Юкий повел бровью, а Мурыш сказал:
– Другой вопрос важнее: почему единственная взрослая неединившаяся мары приходит к единственным на тысячу верст и тысячу лет вражеским ворожам в самый удобный для них миг?
– Новую Чепи ищешь? – хмуро уточнил Мока.
– Новую судьбу, скорее, – ответил Мурыш. – Боги изобретательней людей.
– Изобретательные выживают, – сказал Мока.
Боль в пальце стала невыносимой и перекинулась в голову. Каждое слово отдавалось сильным до тошноты толчком. Кул встал и пошел прочь.
– Ты куда? – спросил Юкий строго.
– Его право, – проговорил Арвуй-кугыза негромко и еле слышно добавил: – Не сказал и не скажет ведь.
А что говорить-то, злобно подумал Кул, ускоряя шаг. Я говорить не умею, вы – думать.
Озей его, кажется, окликнул, но Кул решил не отвлекаться. Палец как будто с хрустом крутился, кольцами распространяя оторопелую боль по всему телу. Тело от непривычной боли ныло, зато голова чуть отвлеклась от тягостного недоумения, то и дело смыкавшегося чуть ниже глаз. Недоумение было связано с упорством Озея, который твердил и твердил чушь про то, что это Кул пострелял всех из лука. А еще сильнее с тем, как ловко мир раз за разом незаметно выворачивался наизнанку. Сам Кул твердо знал, что внезапную ловкость в обращении с луком, меткость и беспощадность обнаружил как раз Озей. Еще тверже Кул знал, что сам лука не касался. И никак Кул не мог понять, почему не помнит, как Озей стрелял и как после каждой стрельбы, открытой Озеем, лук возникал в руке Кула.

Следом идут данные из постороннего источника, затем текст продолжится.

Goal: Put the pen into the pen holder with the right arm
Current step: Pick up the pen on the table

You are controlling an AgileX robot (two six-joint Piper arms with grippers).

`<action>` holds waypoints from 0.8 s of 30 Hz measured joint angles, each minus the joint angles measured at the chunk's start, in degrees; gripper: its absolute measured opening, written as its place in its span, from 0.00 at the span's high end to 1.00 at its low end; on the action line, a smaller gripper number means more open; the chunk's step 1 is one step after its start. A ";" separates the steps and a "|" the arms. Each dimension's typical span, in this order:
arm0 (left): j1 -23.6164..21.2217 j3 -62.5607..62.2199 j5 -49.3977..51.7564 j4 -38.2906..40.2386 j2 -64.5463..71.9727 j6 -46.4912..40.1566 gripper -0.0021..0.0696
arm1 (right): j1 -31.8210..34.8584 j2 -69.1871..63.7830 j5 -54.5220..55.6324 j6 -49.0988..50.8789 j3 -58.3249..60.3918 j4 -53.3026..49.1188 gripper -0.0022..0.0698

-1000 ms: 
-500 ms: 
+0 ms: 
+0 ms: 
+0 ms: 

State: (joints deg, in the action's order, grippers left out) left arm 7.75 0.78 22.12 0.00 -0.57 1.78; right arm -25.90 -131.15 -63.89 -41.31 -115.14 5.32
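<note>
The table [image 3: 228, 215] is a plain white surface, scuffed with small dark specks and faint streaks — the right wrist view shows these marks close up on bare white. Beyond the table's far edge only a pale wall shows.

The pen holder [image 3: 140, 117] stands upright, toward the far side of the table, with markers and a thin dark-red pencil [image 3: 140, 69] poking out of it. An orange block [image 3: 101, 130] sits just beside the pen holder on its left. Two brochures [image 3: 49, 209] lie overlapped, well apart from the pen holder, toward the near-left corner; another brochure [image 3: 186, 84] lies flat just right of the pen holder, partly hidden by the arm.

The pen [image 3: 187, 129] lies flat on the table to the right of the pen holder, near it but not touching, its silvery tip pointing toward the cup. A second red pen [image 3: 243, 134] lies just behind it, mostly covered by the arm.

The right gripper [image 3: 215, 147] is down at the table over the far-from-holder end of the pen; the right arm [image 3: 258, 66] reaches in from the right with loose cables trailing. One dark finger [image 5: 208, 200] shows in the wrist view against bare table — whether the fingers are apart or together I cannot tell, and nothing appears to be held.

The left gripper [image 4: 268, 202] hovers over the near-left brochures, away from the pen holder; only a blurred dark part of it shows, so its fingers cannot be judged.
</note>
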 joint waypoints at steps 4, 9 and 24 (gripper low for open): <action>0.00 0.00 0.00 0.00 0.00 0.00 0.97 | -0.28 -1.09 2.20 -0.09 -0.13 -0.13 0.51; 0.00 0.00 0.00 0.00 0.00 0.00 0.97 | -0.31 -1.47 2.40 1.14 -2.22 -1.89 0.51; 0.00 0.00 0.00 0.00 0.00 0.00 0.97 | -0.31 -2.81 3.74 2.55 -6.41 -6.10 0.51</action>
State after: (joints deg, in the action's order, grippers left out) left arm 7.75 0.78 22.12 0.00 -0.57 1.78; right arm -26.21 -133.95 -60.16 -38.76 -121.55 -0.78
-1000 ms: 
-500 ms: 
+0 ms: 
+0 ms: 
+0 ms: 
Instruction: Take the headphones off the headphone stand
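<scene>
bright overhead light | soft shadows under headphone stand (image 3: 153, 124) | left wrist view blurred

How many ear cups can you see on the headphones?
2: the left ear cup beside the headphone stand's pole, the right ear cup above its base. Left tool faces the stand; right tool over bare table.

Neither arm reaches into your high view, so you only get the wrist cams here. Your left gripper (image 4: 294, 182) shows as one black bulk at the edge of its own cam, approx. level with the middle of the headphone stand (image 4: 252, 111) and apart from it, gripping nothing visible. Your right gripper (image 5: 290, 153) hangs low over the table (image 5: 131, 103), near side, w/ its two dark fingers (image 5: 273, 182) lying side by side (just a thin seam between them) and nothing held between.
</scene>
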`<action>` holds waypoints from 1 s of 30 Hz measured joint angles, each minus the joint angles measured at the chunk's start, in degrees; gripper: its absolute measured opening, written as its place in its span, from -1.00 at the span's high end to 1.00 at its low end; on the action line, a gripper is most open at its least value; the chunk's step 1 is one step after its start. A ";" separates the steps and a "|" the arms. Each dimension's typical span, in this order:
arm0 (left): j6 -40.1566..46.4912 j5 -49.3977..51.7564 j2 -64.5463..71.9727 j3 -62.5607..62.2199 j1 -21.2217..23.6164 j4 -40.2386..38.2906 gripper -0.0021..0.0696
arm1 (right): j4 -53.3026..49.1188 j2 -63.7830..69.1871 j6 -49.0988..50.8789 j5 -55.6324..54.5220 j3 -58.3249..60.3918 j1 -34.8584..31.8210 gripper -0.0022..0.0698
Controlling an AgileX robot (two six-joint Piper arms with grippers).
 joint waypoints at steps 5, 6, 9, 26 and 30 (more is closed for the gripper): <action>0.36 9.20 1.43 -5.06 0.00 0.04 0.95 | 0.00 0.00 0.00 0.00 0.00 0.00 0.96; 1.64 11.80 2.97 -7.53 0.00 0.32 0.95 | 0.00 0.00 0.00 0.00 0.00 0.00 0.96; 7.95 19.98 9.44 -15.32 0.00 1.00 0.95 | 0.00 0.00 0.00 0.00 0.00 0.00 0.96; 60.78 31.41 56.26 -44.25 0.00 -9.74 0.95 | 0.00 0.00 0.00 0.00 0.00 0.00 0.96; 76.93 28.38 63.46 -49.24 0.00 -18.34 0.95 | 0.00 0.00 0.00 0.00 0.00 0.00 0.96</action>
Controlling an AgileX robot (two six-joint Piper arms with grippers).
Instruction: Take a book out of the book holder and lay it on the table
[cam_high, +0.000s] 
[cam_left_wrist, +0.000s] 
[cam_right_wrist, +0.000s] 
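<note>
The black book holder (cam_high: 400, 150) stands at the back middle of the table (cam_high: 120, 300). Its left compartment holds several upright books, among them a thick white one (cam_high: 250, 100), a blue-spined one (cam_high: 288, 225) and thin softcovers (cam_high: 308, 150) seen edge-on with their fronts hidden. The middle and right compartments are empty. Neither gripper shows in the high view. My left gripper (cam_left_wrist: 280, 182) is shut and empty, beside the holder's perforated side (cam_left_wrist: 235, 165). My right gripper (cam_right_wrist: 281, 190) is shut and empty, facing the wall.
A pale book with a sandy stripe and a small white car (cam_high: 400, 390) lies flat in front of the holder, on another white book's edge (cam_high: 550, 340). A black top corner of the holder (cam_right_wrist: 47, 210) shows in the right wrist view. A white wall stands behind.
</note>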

Боль позволила занять голову чем-то другим, а ногам бежать, куда им надо. Кул думал, что к сыродельне, но ноги вынесли его к Смертной роще, перемахнули, не заметив, спотыкач и уверенно провели к той самой ольхе, в разветвлении которой он краем глаза заметил несуразность – недавно, в прошлой жизни. Махись опять мелькнул вдали и исчез. Играет или впрямь обиделся на что-то, мельком подумал Кул сквозь обострившуюся боль – и тут же забыл об этом.
Белесая полоска по-прежнему выпукло проступала из темно-лиловой складки чуть ниже глаз Кула. Палец заныл иначе и сам потянулся к ольхе, лег на гладкий прохладный ствол – и перестал болеть, едва коснулся полоски.
Кул повертел ладонью, поводил ею вдоль ствола и убедился, что боль возвращается, если отнять руку от полоски, что ширина полоски точно соответствует разболевшемуся вдруг куску пальца и что частью дерева полоска стала по случайности или чудом. Она не деревянная, а твердая, как камень. Камень с резьбой, плохо различимой, но очевидной.
Ножа у Кула не было, он же не лыковяз и не дикарь. Поэтому он начал царапать и раздирать кору вокруг полоски пряжкой снятого с ноги ремешка, сгибая-разгибая ту часть разветвления, что потоньше. Ольха сопротивлялась отчаянно, но Кул был упорен, а терзавшая его боль переводила внутреннее раздражение в движения, которые сам бы он не сочинил – грызть древесные волокна уж точно не догадался бы, – и которые оказались вполне действенными.
Ветка жалобно треснула, округло выплеснув то, что было полоской. Кул перехватил это, липкое и твердое, в воздухе, мельком удивившись собственной ловкости, попытался левой рукой поставить на место обвисшую ветку, не преуспел, хотя бы поднял и приткнул ее, чтобы цеплялась тем, что у нее заменяло листья, за ствол, виновато погладил неприятно гладкую, почти как кожа, кору, сплюнул горечь и раскрыл ладонь.
На ладони лежало кольцо. Очень странное.
Мары носили кольца, иногда золотые, железные и бронзовые, чаще костяные, редко каменные и кожаные. Кольца эти бывали рабочими, как у вязальщиков, отбойщиков и мельников, обрядовыми – у старцев. Кольца бывали в наборе с бубенцами в бороду у мужей и серьгами с накосниками у жён. Крылы и птахи, если верить песням, раз в полтора поколения обязательно придумывали обычай диковинного украшения, в том числе причудливыми кольцами. Но любое из этих колец было тонким и если не удобным для постоянного ношения, то не слишком обременительным. И никто, само собой, не носил кольцо на большом, самом рабочем пальце: обременять и сковывать работника – тяжкий грех.